Калуга первая (Книга-спектр) | страница 127



Изнурение плоти активным трудом давало на какое-то время эффективные результаты. Но стоило ему пройтись по улице и случайно глянуть кому-то в глаза - он мигом перевоплощался и грех вновь завладевал им. Кузьма Бенедиктович не мог не воображать, это его дар, его признание. Порой ему хватало нескольких секунд, чтобы прожить чужой многолетний промежуток времени. Две-три основные черточки характера, манера поведения, психический настрой человека - и начинался стихийный эксперимент - Кузьма Бенедиктович принимал иную внутреннюю структуру, даже внешне менялся, врастал в чужую судьбу, чувствовал за кого-либо, вел себя соответственно, смотрел иными глазами на мир и через какой-то промежуток времени подходил к черте достижения желания.

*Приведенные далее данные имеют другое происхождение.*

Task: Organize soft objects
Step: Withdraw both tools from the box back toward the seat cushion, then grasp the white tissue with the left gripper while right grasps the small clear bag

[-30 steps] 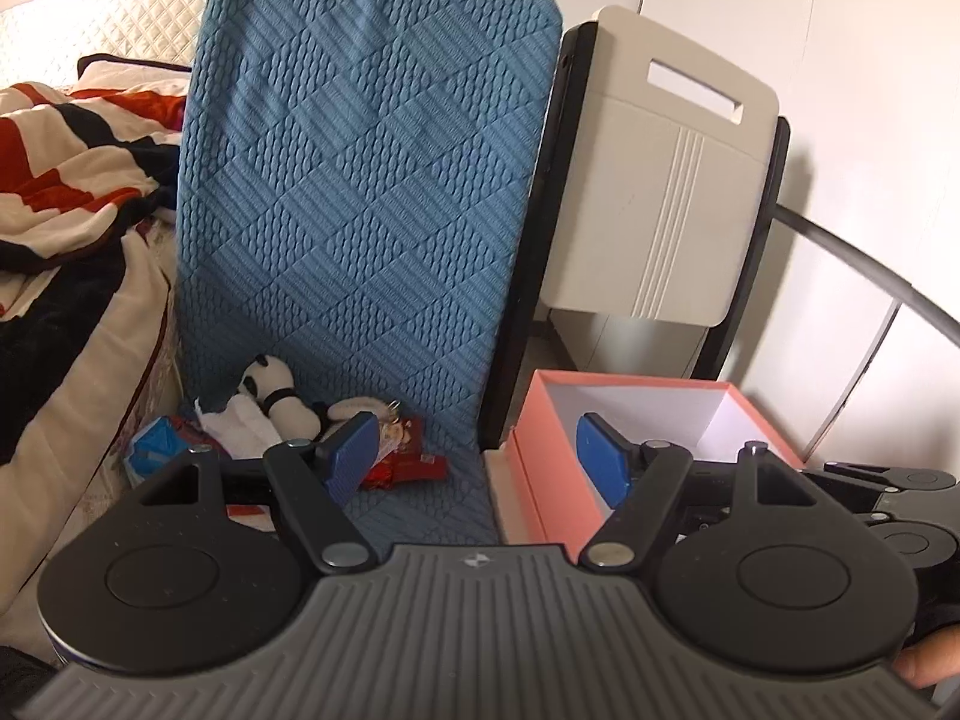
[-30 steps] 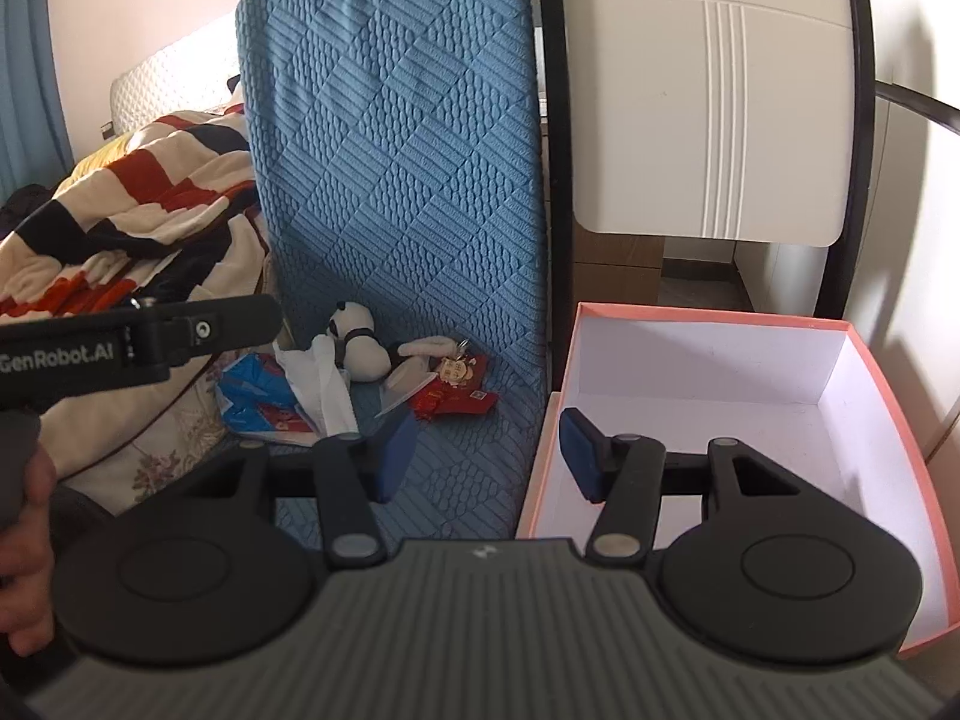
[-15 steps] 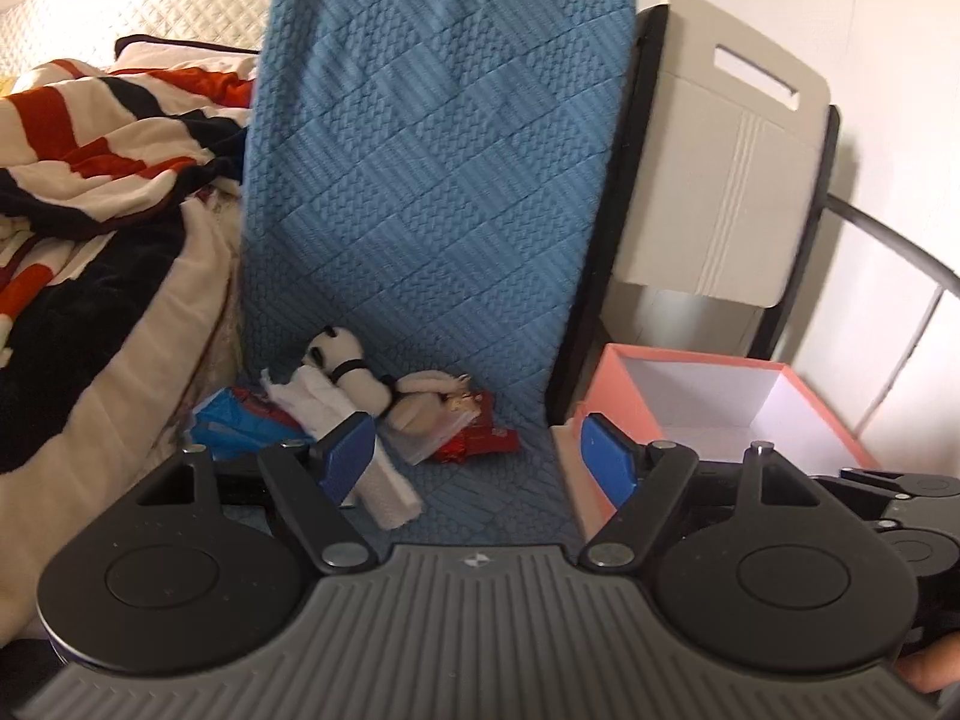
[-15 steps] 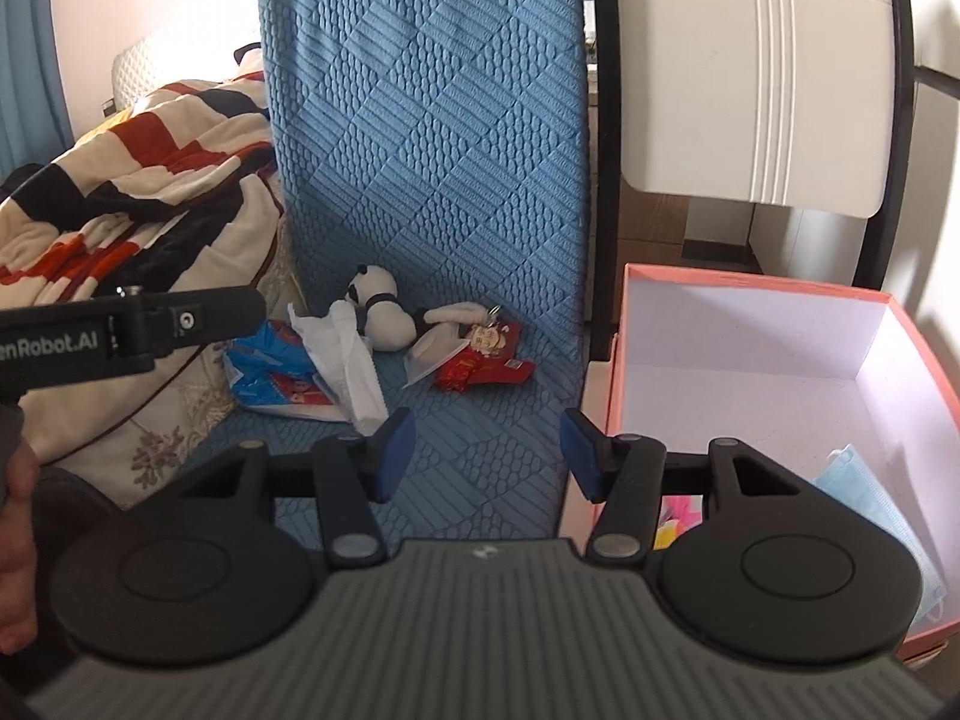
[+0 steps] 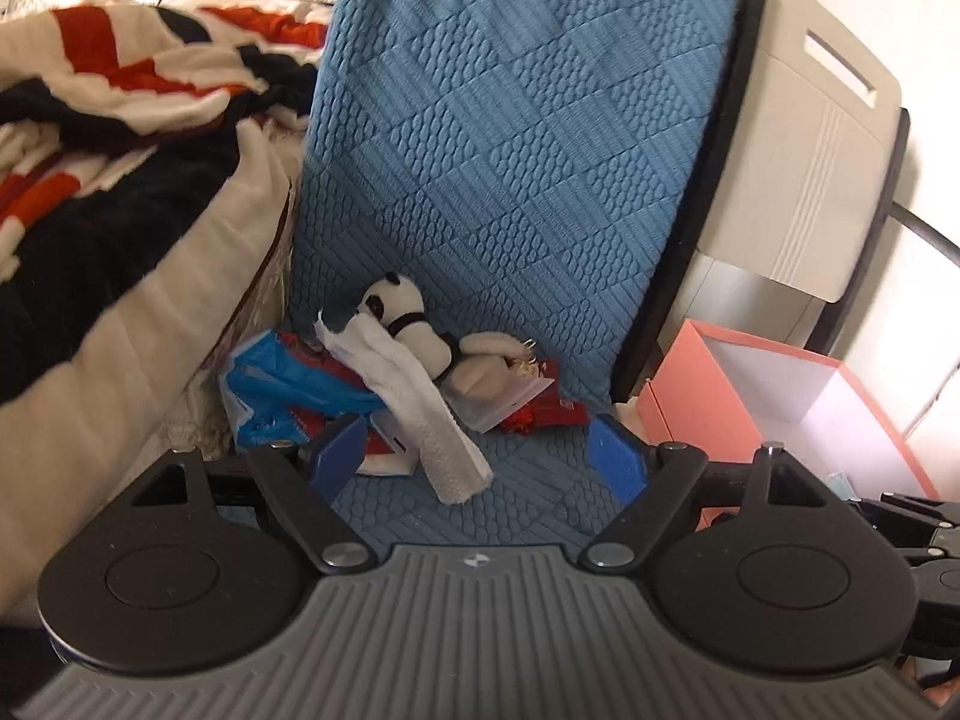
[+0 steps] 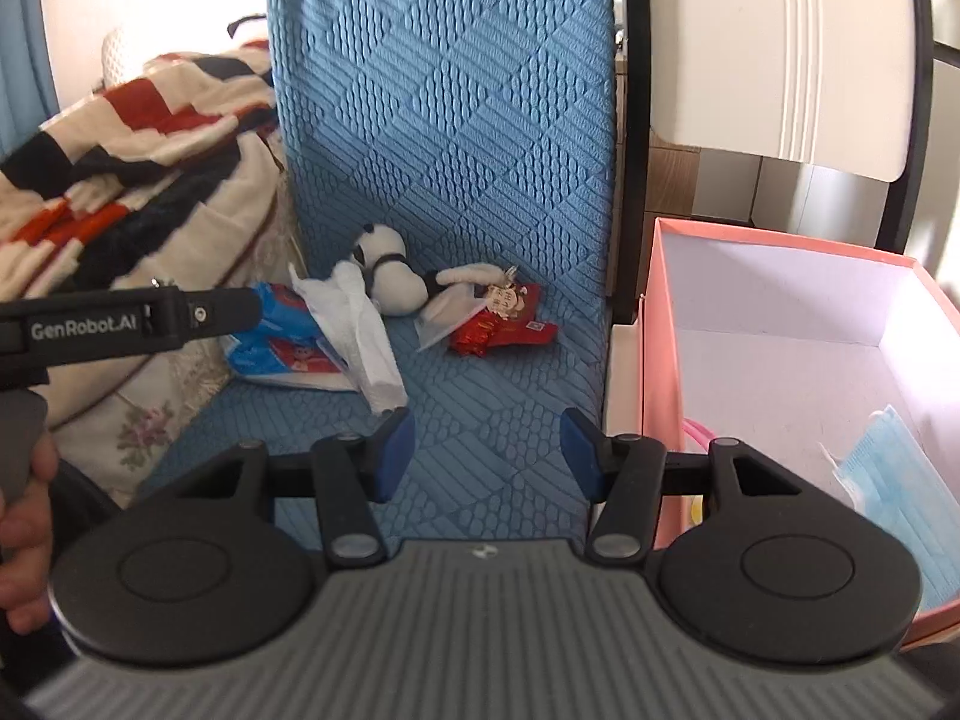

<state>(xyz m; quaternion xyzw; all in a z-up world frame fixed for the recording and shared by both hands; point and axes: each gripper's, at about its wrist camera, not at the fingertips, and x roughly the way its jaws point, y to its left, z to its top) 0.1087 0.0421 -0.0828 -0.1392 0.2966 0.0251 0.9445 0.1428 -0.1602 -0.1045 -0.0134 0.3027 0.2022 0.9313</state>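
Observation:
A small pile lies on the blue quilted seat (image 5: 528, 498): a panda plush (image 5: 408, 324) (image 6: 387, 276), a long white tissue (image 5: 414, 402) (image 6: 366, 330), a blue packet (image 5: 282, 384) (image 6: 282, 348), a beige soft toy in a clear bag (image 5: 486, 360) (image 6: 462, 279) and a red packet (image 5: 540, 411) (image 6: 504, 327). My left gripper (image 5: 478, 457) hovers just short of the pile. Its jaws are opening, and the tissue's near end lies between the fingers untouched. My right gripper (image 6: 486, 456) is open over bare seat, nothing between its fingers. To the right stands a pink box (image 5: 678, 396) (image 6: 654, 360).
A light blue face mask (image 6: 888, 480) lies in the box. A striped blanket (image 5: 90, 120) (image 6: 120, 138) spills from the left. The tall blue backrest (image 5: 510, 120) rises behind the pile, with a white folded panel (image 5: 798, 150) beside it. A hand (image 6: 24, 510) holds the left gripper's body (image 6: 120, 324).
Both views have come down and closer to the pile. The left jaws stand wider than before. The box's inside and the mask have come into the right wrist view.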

Тут уж прежний Кузьма Бенедиктович противился, но не успел затормозить, и когда выходил из ситуации, то было уже поздно, чувствовал себя гадко и расстраивался так, что и объяснить нельзя. Что поделать, если не везло ему на встречи со стойкими личностями, у которых высокие цели затмевает природные низменности.

Тогда он занялся житиями святых и какое-то время пребывал на вершине, жил молитвами и аскетизмом, пока однажды монах не срывался так, что летел со своих высот со страшной скоростью. И когда вновь начинал вымаливать прощение за свою слабость - становилось тошно. Он теперь не мог вымаливать прощения.

И ладно бы, остановись Кузьма Бенедиктович на малолетних детях или евнухах, к кому он все чаще и чаще прибегал в воображении, грех был бы побежден, но проблема приобрела иной оборот - Кузьма Бенедиктович становился инфантилен и неприемлем для окружающих, он то деградировал, то капризничал, то был донельзя равнодушен к близким и дальним. Это его пугало. Да и не мог он ограничиться кем-то, его мышление не давало ему замкнуться на одном. Трагедия какая-то бесконечная.

Одно время он уже было признал, что это его крест, оправдывался, что без таких попыток перевоплощения его воображение и мышление перестанут иметь развитие и движение, что в противоборстве с грехом он обогащается тем, чего другой не имеет, что, по-видимому, такова сама природа развития, где сознание ищет знаменательно выхода, бесконечного достижения освобождения от нелепостей устройства плоти. И как только он свой грех принимал как развитие, хрупкие барьеры рушились, вседозволенность выбрасывала на сцену эксперимента тысячи судеб, которые в два дня совершенно изнуряли здоровье и порождали приступы меланхолии и сонливости. На его желтое лицо, в его тоскливые глаза без сострадания нельзя было смотреть.